Does anyone know how to take off the brake light that's in the rear window? I had a problem with the defroster so they replaced the whole rear window. But, when they did it, they installed a dirty @$$ window. My brake light looks stupid with all the crud infront of it. Would anyone know how to take that off so I can clean it?:willy:


----------



## flyer469 (May 19, 2006)

I had my window tint people break my tabs that lock it in!!!!! sounds like a blown speaker,,,,but anyway... All you have to do it to just push it down and i think pull it towards you... goes in and out very easy...but if you dont know what you are doing you WILL brake the tab,,,and when you do just use felt around the whole thing where it comes in contact with any metal


----------



## tysgto (Sep 11, 2006)

flyer469 said:


> I had my window tint people break my tabs that lock it in!!!!! sounds like a blown speaker,,,,but anyway... All you have to do it to just push it down and i think pull it towards you... goes in and out very easy...but if you dont know what you are doing you WILL brake the tab,,,and when you do just use felt around the whole thing where it comes in contact with any metal


Hey thanks, but could you explain it a little better step by step so I won't break it.


----------



## flyer469 (May 19, 2006)

the tabs are like a "J" or shaped like that...Just push down on the whole cover and pull it towards you while holding pressure down on it,,, easy to do,, hope that makes it easy for you?
:seeya


----------



## b_a_betterperson (Feb 16, 2005)

Here's a fool proof way of doing it:

1. Open the trunk and remove the vinyl tabs holding the grey fabric up against the gas tank. You don't need to remove them all. Just the five or so in the center.

2. Fold the carpet down. Look up and under at the sheetmetal that runs underneath the rear window/package shelf. There were be a bunch of screws, tabs and other kinds of crap under there. 

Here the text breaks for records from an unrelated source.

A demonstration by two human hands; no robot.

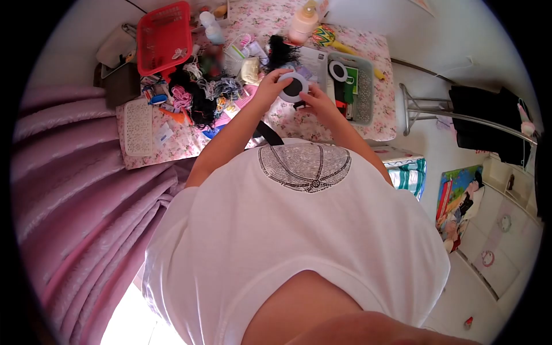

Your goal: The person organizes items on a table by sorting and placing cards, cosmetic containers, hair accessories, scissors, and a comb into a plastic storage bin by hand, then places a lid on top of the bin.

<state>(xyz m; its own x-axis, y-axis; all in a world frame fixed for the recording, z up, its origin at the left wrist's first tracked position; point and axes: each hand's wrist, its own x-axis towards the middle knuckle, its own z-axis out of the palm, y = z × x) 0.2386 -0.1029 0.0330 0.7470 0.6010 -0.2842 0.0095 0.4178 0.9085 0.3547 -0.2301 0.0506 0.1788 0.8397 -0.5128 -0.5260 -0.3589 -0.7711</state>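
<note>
Both hands hold a round object with a white rim and a dark centre (294,87) over the flowered tablecloth. My left hand (272,86) grips its left edge, fingers at the top. On its lower right edge is my right hand (317,103), with the fingers bent against the rim. A similar white ring with a dark centre (338,71) lies in the grey tray (371,98) just to the right, beside green and red items. Something small and dark shows under the held object; I cannot make out what it is.
A red basket (164,37) stands at the back left, near heaped yarn (198,98) and a white perforated board (138,127). A pump bottle (303,24) and a yellow-handled maraca (325,35) are at the back. Pink curtain (80,172) hangs left.
</note>
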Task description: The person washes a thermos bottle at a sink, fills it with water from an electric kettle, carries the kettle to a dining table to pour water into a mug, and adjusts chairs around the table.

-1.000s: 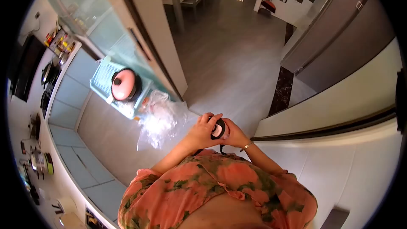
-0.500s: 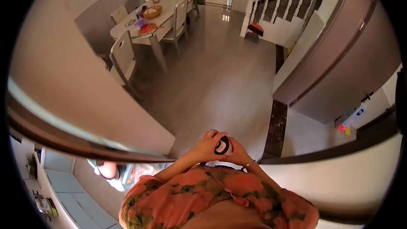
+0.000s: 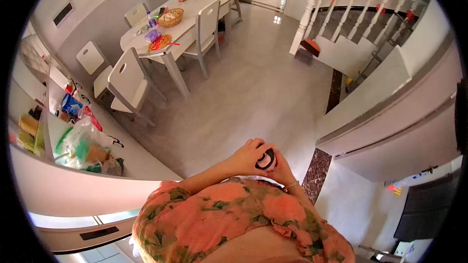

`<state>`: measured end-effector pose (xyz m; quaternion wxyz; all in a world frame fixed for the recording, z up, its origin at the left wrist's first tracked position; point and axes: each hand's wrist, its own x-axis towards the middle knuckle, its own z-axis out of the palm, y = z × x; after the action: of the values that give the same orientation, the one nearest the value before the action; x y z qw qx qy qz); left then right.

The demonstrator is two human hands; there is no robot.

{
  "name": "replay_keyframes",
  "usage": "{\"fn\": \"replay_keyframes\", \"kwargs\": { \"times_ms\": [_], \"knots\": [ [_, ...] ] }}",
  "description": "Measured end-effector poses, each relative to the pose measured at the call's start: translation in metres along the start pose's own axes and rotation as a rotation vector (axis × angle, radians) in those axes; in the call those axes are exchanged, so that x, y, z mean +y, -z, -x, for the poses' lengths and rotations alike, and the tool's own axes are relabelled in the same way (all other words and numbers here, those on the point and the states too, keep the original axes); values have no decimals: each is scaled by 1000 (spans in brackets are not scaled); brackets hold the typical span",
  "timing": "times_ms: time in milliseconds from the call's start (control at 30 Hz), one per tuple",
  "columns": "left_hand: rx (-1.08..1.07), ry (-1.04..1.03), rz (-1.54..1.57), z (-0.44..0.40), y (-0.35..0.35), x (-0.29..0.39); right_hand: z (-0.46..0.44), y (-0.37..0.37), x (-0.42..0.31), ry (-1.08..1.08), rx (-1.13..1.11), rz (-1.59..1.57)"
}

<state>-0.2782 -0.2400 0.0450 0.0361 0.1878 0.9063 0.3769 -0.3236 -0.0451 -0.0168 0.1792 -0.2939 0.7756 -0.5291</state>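
Close in front of my body, both hands are closed around a small round container with a black-ringed, pale-centred top. My left hand wraps its left side, the fingers curling over toward the far edge. On the opposite side my right hand grips it, a bracelet at that wrist. The container's lower part is hidden by my palms, so whether it is a jar or a bottle does not show.
A long white table with chairs stands far left, bearing a wicker basket. Nearer left, a shelf holds plastic bags. A white stair railing rises at the far right, and a door stands right.
My view has moved forward through the doorway, bringing the cluttered shelf on the left into sight. Both hands keep hold of the round container.
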Motion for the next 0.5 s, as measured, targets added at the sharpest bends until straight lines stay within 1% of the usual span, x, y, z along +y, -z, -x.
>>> {"fn": "replay_keyframes", "kwargs": {
  "times_ms": [33,100,167,200,267,300,367,433,500],
  "knots": [
    [23,38,-15,-18,9,-5,-19,12,5,51,-24,34],
    [37,91,5,-52,31,-17,-66,32,15,53,-58,-9],
    [139,54,-14,-87,50,-34,-118,54,26,44,-106,-50],
    [147,65,-17,-103,59,-44,-143,62,26,48,-127,-101],
    [261,177,192,-135,77,-70,-194,74,42,59,-153,-163],
    [269,182,191,-150,85,-85,-221,79,50,68,-163,-222],
    [406,228,194,-182,97,-117,-274,91,63,63,-177,-253],
    [408,246,158,-221,115,-150,-330,104,75,111,-221,-133],
    [393,270,122,-259,137,-181,-383,117,82,123,-203,-127]
  ]
}}
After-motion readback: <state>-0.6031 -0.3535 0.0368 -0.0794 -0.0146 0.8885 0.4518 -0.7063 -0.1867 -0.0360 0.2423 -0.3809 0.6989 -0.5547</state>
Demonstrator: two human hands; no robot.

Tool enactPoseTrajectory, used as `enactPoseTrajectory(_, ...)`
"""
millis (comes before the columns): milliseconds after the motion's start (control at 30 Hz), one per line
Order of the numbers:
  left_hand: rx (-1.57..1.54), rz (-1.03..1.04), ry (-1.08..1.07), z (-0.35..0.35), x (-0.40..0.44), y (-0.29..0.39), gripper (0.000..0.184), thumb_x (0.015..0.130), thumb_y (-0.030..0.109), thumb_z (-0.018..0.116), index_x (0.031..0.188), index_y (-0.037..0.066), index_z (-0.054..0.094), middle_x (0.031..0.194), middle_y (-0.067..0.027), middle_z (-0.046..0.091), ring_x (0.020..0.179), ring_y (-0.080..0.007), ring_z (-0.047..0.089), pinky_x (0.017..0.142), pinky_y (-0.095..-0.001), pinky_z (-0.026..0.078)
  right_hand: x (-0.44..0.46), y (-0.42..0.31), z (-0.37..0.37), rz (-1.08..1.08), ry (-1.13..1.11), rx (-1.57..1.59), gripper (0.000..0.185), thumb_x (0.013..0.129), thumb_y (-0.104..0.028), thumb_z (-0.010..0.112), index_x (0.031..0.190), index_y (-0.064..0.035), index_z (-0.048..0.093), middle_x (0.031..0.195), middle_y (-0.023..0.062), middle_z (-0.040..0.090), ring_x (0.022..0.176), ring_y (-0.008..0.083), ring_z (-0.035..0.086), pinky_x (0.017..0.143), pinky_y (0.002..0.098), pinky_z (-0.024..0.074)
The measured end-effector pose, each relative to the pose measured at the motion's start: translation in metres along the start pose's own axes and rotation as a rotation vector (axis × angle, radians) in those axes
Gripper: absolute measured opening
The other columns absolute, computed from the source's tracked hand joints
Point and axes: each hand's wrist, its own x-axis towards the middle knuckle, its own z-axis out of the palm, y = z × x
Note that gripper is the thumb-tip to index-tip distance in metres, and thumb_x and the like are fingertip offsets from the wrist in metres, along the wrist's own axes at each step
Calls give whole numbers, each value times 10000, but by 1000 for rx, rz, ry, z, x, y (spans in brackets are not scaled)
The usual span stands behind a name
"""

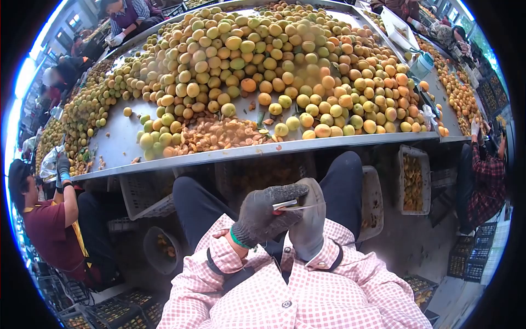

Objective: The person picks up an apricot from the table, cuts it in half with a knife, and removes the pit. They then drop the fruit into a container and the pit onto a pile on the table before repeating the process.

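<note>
My left hand (pixel 264 214), in a dark knitted glove with a green cuff, is closed around a small knife (pixel 285 207). Its thin blade points right, across my right hand (pixel 308 222). That hand wears a smooth grey glove and is curled close against the left one. Whatever its fingers hold is hidden from view. Both hands are together above my lap, in front of the metal table (pixel 307 144). On the table lies a large heap of yellow-green and orange apricots (pixel 235 60). Near its front edge is a pile of small brownish-orange pits or pieces (pixel 219 136).
Under the table edge stand a pale crate (pixel 143 194), a crate with yellowish pieces (pixel 413 181) and another bin (pixel 371 205). A grey bucket (pixel 163 249) is on the floor to the left. Co-workers sit left (pixel 52 230) and right (pixel 487 175). A teal jug (pixel 421 64) stands on the table.
</note>
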Motion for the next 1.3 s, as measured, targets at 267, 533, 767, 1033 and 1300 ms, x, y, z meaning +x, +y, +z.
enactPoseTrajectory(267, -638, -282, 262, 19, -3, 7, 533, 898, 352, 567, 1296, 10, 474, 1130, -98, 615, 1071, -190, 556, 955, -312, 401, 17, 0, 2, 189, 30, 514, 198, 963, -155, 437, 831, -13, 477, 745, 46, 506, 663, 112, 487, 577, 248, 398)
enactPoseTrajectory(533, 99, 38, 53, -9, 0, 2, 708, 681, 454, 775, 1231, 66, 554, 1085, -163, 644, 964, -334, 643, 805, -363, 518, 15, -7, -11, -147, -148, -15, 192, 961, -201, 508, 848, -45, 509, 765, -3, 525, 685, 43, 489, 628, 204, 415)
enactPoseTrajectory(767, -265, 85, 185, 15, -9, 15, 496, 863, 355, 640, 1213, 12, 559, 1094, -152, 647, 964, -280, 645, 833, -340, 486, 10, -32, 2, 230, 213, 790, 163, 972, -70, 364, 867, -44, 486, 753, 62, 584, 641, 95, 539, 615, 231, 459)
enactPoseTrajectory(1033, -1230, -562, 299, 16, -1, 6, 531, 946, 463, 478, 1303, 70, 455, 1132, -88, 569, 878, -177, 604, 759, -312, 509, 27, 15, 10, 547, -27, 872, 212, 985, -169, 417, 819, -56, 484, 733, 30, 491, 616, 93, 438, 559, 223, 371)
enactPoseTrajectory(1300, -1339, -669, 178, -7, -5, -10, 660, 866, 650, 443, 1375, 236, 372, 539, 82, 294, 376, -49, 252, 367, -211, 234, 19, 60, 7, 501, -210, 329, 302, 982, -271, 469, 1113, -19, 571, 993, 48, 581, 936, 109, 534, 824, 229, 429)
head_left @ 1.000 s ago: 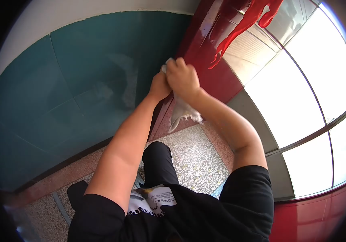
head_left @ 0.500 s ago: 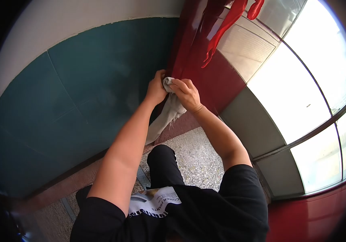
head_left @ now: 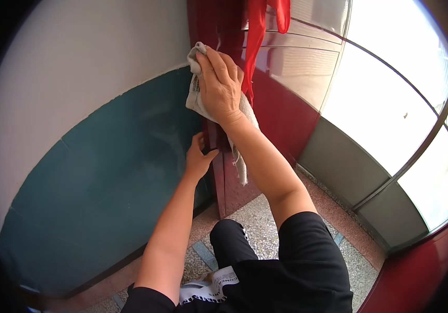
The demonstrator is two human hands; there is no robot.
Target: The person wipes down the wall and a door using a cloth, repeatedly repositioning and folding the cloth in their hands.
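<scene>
A light grey cloth point(head_left: 195, 99) lies under my right hand point(head_left: 220, 83), which presses it against the dark red panel point(head_left: 281, 112). My right fingers are close together over the cloth, and one end of it hangs below the wrist. Lower down, my left hand point(head_left: 199, 156) is at the edge of the red panel beside the teal wall. Its thumb and fingers are apart and it holds no cloth.
A red ribbon point(head_left: 256, 47) hangs just right of my right hand. The teal and white wall point(head_left: 104, 188) curves along the left. Bright glass panes point(head_left: 386, 99) stand at the right, above a speckled floor point(head_left: 259, 221). My knee is below my hands.
My right hand has moved up the red panel with the cloth, which is now more spread out. My left hand has come off the cloth and is lower down, with its fingers apart.
</scene>
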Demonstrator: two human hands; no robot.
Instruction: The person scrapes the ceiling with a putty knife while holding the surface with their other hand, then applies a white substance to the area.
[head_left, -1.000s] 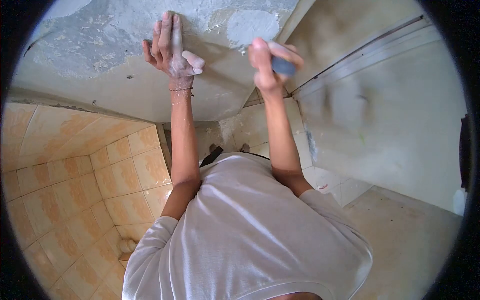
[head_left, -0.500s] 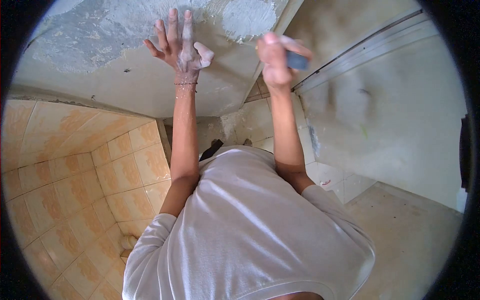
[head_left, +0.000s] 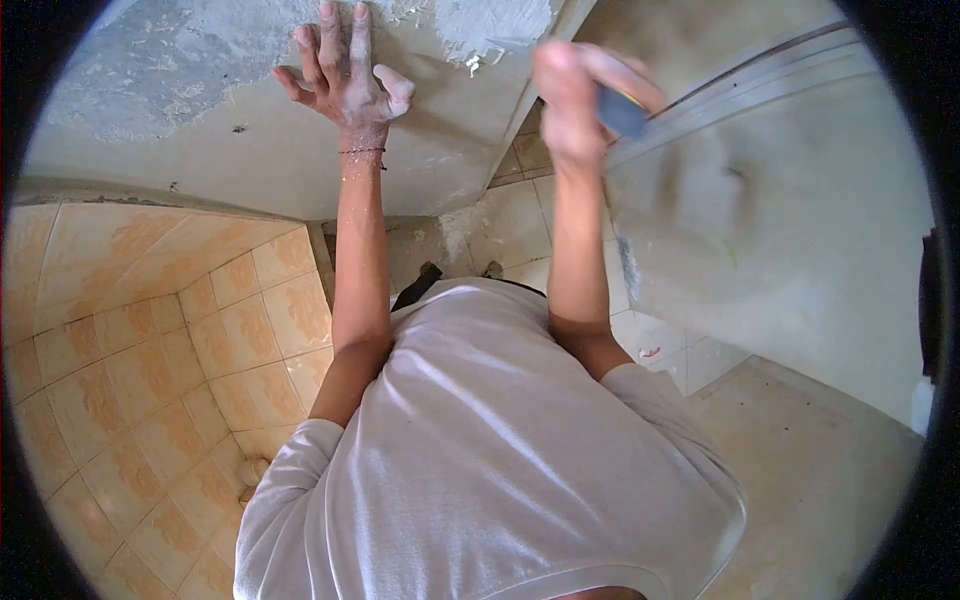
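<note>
Head view: compared with the frame half a second ago, your right hand [head_left: 575,110] has moved outward to the right, away from the pale patch [head_left: 490,25], and the thin blade of your bladed tool [head_left: 620,112] now shows beside that patch. The whole scene has shifted slightly upward, while your left hand [head_left: 350,90] keeps about the same place on the wall [head_left: 230,170], its fingers spread.

Your right hand is closed around the tool's smooth, blue-grey handle, which has a small yellow detail; motion blurs both. The blade points left from your fist, close to the patch's lower edge; whether it touches, you can't tell from here. Your left hand is open and holds nothing, its fingers and thumb coated in whitish dust, with a thin dark bracelet [head_left: 362,151] at the wrist.

The wall's smooth, off-white coat gives way to a rough, mottled grey area [head_left: 190,70] with a ragged border. Small curled flakes [head_left: 473,66] cling below the pale patch. To your left, glossy cream tiles [head_left: 245,330] with orange marbling line a recess. Pale powder [head_left: 455,235] lies on the floor beyond your white shirt [head_left: 500,430], and a smudged, off-white panel [head_left: 780,250] stands on your right.
</note>
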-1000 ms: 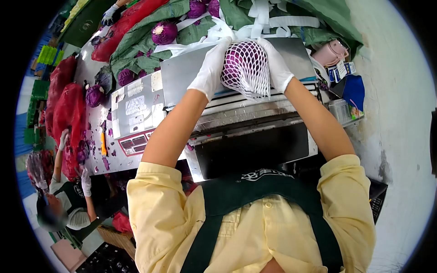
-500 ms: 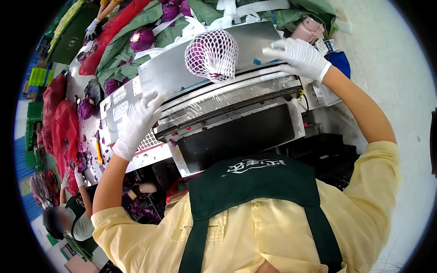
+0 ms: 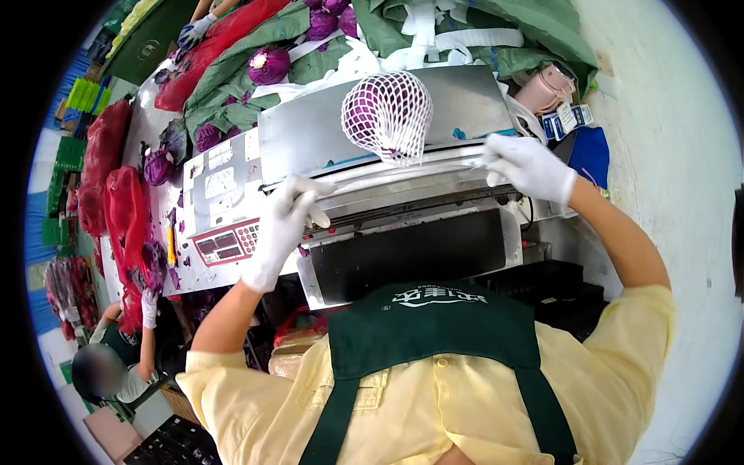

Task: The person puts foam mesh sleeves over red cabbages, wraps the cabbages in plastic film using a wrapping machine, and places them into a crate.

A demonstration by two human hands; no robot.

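Observation:
A red cabbage [image 3: 385,105] in a white foam net [image 3: 395,132] rests on the metal plate of a film-wrapping machine [image 3: 302,136]. My left hand [image 3: 280,229], white-gloved, is at the left end of the machine's front bar, its fingers pinched on the edge of the clear plastic film [image 3: 403,183]. At the right end my right hand [image 3: 531,167], also gloved, has its fingers curled closed on the film. The film stretches between both hands, in front of the cabbage. Just nearer to me lies the machine's dark flat panel [image 3: 407,246].
A scale with a red keypad [image 3: 227,245] stands left, by an orange-handled cutter [image 3: 171,244]. Loose red cabbages [image 3: 269,65] lie on green sacking [image 3: 225,77] behind. A pink cup [image 3: 545,87] is at back right. Another person [image 3: 124,364] works at far left beside red net bags [image 3: 124,209].
Both my hands have come down to the film at the machine's front and their fingers have closed. The cabbage stays on the plate while the whole view has shifted slightly.

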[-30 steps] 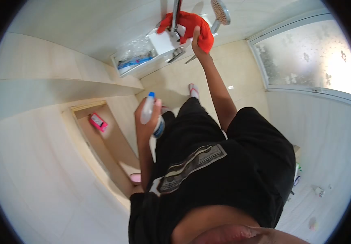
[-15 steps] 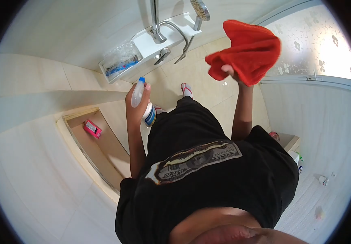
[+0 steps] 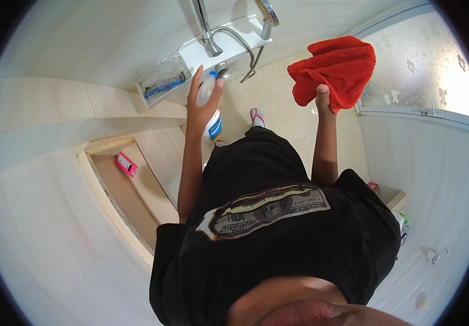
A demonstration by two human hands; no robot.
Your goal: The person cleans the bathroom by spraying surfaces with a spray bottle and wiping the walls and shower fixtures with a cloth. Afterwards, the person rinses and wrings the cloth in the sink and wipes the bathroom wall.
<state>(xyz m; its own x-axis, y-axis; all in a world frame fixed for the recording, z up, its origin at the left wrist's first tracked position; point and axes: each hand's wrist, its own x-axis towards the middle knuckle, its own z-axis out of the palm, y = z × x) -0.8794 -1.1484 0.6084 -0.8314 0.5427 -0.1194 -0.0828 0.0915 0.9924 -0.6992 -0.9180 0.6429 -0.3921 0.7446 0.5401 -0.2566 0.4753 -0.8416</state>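
Spray btl [image 3: 214, 125] in L hand [image 3: 197, 111], approx upright, blue nozzle [image 3: 213, 74] pts fwd.

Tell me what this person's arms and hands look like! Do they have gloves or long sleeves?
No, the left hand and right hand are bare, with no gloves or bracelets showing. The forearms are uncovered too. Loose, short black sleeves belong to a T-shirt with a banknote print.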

3. Look for two rectangular tabs that are sticking down from underneath the rear brake light. Push on them so they go up and through the sheet metal. You'll know you're working on the right tabs because the light will start moving around. The light will sort of pop up a little once you've got them all pushed through.

4. Go into the back seat and lift the light up and toward you. Disconnect the plug.

5. Clean the window really good. You might want to leave the light out for a day or two -- just to make sure this is done right. For whatever reason, windows always look clean when you first do them -- then look like crap later in the day when the sun gets lower in the sky.

You know, you can remove that light permanently. I did. Just search for CHMSL delete. What's nice is that you can do this without an idiot light coming on in the dash. In fact, check it out just so you get a better idea of what the tabs look like: http://www.gtoforum.com/showthread.php?t=7183&highlight=chmsl+delete


----------



## tysgto (Sep 11, 2006)

b_a_betterperson said:


> Here's a fool proof way of doing it:
> 
> 1. Open the trunk and remove the vinyl tabs holding the grey fabric up against the gas tank. You don't need to remove them all. Just the five or so in the center.
> 
> ...


BA, thank you very much. You are awesome, I was trying to pull it straight off. BTW, that delete looks great. I just may do that....


----------